Task material: Begin
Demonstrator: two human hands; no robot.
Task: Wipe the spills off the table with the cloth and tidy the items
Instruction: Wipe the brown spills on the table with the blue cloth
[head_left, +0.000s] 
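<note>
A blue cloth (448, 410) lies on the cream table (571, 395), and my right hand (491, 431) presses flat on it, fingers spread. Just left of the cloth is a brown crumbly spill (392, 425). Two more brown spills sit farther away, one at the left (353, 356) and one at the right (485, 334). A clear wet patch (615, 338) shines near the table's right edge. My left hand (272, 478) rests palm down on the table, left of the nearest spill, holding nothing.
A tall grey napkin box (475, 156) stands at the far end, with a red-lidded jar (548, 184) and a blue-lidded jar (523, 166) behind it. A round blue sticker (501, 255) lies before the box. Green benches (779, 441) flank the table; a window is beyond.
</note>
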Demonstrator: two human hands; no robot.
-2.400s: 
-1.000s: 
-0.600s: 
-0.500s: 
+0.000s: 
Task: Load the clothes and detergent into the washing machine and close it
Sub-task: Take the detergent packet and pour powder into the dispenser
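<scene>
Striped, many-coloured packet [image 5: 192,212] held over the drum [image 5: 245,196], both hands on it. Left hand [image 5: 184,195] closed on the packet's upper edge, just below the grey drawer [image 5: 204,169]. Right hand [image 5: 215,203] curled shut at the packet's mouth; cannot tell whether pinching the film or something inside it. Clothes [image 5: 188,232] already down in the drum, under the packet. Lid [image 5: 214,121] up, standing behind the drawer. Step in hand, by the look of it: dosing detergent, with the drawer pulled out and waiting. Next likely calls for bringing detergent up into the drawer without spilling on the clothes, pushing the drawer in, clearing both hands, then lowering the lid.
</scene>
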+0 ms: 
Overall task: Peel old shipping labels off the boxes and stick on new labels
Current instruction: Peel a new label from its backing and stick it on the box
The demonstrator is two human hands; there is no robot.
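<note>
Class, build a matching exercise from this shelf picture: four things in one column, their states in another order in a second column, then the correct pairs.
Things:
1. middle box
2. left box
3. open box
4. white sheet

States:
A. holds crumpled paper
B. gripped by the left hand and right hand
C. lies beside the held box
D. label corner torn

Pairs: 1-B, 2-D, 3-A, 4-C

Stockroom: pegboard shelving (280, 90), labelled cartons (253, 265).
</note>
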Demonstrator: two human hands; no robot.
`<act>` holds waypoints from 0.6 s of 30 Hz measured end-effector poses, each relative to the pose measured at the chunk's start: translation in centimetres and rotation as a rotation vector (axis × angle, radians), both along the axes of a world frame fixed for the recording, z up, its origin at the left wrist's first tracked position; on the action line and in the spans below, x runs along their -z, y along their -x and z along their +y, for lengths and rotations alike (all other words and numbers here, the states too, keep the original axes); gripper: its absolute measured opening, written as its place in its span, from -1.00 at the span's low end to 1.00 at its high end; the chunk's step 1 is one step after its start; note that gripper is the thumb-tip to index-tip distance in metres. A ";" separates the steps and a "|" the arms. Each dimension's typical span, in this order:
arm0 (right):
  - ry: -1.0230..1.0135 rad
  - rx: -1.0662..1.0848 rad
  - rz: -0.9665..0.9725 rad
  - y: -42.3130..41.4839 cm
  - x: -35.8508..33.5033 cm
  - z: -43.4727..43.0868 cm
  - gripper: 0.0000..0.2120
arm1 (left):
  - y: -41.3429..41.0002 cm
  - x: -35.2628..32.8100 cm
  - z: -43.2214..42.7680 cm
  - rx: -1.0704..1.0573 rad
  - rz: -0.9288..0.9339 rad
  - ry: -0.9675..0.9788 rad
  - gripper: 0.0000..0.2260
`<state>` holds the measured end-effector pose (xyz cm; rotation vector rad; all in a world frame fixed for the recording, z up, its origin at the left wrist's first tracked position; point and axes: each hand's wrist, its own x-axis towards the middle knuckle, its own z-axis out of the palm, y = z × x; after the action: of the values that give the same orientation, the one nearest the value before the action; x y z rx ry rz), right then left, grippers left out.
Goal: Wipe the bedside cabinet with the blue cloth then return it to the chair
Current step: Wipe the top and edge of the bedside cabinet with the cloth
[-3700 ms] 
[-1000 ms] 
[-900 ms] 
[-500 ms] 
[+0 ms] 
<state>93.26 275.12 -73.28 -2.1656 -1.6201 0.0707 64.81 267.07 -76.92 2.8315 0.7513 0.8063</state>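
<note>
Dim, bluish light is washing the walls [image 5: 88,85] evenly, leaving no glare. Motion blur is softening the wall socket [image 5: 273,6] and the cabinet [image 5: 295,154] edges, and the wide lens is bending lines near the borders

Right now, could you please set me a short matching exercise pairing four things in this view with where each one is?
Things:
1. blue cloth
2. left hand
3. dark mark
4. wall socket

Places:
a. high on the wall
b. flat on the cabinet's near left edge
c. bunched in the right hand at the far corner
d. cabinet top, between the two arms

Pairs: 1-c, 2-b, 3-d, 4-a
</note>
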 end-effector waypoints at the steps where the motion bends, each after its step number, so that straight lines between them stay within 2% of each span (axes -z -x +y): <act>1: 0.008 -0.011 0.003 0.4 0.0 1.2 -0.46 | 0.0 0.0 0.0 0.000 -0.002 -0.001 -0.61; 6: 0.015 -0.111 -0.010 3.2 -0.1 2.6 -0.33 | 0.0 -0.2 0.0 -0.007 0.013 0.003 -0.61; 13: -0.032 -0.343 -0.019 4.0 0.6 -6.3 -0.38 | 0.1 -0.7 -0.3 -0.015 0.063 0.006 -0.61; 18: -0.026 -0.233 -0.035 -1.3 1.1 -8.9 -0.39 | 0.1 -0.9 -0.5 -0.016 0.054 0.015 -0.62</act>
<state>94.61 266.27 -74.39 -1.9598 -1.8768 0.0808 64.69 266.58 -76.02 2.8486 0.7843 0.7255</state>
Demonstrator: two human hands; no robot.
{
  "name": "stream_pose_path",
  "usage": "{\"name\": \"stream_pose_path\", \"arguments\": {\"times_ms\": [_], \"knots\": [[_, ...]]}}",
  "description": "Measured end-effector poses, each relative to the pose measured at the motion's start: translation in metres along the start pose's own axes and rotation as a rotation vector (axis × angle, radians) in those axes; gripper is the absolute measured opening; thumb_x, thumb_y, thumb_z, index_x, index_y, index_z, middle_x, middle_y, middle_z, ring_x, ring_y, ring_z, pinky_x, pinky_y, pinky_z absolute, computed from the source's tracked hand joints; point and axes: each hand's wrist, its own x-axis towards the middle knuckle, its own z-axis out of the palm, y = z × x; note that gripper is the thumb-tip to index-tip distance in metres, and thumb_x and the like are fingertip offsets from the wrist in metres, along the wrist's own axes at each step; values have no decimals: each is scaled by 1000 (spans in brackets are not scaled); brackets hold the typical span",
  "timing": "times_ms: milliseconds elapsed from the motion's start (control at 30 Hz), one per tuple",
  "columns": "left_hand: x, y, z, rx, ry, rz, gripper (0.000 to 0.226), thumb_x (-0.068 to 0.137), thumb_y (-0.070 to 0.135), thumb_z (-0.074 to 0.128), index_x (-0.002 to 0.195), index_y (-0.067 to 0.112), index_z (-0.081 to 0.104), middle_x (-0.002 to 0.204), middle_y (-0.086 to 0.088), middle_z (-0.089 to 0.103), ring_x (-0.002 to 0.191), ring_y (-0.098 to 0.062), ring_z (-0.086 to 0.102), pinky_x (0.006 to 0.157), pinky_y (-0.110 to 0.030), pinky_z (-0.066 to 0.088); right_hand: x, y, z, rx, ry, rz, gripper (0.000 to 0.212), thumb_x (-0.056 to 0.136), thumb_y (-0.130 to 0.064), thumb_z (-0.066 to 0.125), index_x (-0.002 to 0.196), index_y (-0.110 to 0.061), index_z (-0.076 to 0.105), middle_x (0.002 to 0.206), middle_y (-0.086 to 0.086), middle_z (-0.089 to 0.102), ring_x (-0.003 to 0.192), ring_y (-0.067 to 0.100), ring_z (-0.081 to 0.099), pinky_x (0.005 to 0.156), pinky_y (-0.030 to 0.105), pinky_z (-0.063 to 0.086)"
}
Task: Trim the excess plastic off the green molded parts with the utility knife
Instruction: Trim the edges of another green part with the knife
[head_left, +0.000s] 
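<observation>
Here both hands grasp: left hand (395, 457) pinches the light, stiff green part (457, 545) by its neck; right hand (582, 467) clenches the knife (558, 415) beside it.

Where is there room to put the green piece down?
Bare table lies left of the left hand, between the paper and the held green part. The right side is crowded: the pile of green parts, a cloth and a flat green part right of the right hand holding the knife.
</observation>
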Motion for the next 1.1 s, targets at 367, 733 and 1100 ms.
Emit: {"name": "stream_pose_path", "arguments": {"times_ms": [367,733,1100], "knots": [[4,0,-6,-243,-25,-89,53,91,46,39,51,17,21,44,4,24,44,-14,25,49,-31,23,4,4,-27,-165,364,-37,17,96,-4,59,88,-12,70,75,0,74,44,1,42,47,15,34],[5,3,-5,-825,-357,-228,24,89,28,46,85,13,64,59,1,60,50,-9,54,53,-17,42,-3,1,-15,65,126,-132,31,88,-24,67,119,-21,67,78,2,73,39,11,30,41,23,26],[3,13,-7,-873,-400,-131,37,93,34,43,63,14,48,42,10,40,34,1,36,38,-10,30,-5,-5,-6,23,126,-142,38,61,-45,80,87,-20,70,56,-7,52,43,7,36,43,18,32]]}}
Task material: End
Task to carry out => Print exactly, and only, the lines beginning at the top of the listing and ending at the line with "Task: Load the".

Task output =>
Demonstrator: two human hands; no robot.
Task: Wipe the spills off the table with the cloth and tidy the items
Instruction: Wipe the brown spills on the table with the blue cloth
[head_left, +0.000s] 
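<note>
A blue cloth (448, 410) lies on the cream table (571, 395), and my right hand (491, 431) presses flat on it, fingers spread. Just left of the cloth is a brown crumbly spill (392, 425). Two more brown spills sit farther away, one at the left (353, 356) and one at the right (485, 334). A clear wet patch (615, 338) shines near the table's right edge. My left hand (272, 478) rests palm down on the table, left of the nearest spill, holding nothing.
A tall grey napkin box (475, 156) stands at the far end, with a red-lidded jar (548, 184) and a blue-lidded jar (523, 166) behind it. A round blue sticker (501, 255) lies before the box. Green benches (779, 441) flank the table; a window is beyond.
</note>
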Demonstrator: two human hands; no robot.
-2.400s: 
-1.000s: 
-0.600s: 
-0.500s: 
+0.000s: 
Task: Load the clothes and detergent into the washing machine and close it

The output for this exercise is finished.